For the four teams who call Ambler home, student fans attending the game on their own accord are rare. The men’s and women’s soccer teams generally attract more than 100 fans for their games, but few, if any, are students who simply take interest in the game.
The university provides shuttle service to Ambler, making it relatively easy for students to find a way to the new fieldhouse, even if the trek takes more than an hour.
On weekends, the shuttle is not as consistent. On Friday evenings, shuttle service stops at 6 p.m. On Saturdays and Sundays, a fan’s last chance for a ride home comes at 4 p.m.
That makes things tricky for soccer, baseball and softball fans.
Soccer games usually begin at 1 p.m. Baseball games start at 12 p.m. or 3:30 p.m. At this rate, soccer fans barely have a chance to make it back to the Ambler campus for the final shuttle, leaving at 3 p.m.
If the game is anything like last weekend’s double overtime win over George Washington University, fans can forget about a shuttle ride home.
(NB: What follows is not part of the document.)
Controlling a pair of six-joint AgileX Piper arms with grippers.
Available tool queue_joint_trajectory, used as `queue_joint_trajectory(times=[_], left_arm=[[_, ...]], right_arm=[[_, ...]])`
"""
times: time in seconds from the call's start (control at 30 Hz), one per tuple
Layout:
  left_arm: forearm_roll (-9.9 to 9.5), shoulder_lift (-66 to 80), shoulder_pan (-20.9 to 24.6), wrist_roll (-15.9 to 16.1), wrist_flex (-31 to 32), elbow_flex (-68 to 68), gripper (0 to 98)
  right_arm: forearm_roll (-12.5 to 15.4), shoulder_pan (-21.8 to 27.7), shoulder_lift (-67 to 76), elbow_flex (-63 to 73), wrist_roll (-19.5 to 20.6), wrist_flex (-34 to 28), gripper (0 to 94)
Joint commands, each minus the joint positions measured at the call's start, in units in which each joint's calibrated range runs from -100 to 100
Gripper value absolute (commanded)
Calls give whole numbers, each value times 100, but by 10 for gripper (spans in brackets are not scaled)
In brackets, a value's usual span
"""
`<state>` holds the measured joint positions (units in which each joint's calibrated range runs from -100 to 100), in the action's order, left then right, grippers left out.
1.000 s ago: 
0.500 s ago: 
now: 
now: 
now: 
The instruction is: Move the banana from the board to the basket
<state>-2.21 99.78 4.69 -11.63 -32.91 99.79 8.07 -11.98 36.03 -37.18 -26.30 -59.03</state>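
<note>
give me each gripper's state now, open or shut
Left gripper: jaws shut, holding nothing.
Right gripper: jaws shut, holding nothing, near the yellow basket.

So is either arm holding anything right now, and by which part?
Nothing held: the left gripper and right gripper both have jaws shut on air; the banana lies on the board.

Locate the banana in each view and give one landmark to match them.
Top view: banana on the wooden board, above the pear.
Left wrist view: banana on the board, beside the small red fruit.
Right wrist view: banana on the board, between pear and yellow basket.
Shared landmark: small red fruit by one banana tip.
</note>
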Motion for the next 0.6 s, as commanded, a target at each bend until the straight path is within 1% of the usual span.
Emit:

But the university is not the only way to get to and from the game. The other obvious choice of transportation to and the university’s suburban campus is SEPTA’s R5 line, which has a stop in downtown Ambler.
That stop, however, is a few miles from Ambler field. A one-way ticket on the regional rail line costs $3.75 during off-peak hours and $4.50 during peak hours.
To ask a student to pay for a train to Ambler is outrageous, especially when the station is more than two miles from the field. Sports teams cannot ask students to come to the game when the only mode of transportation home is a relatively inaccessible train.
Conversely, a Temple football game is accessible via a special shuttle provided by the office of student activities.
With the construction of Ambler Fieldhouse, the university made it clear that the future of Temple’s non-revenue sports is not going to happen on campus.
This is nothing new for the university. Before the university cleared way for the sports fields at the suburban campus, the soccer teams played at the former Temple Stadium, in the Mount Airy section of Philadelphia.
It is inexcusable for anyone to question student dedication to athletic teams until ample transportation is provided for fans. If the athletic department wants more students to attend its games, they should give them a chance to get there.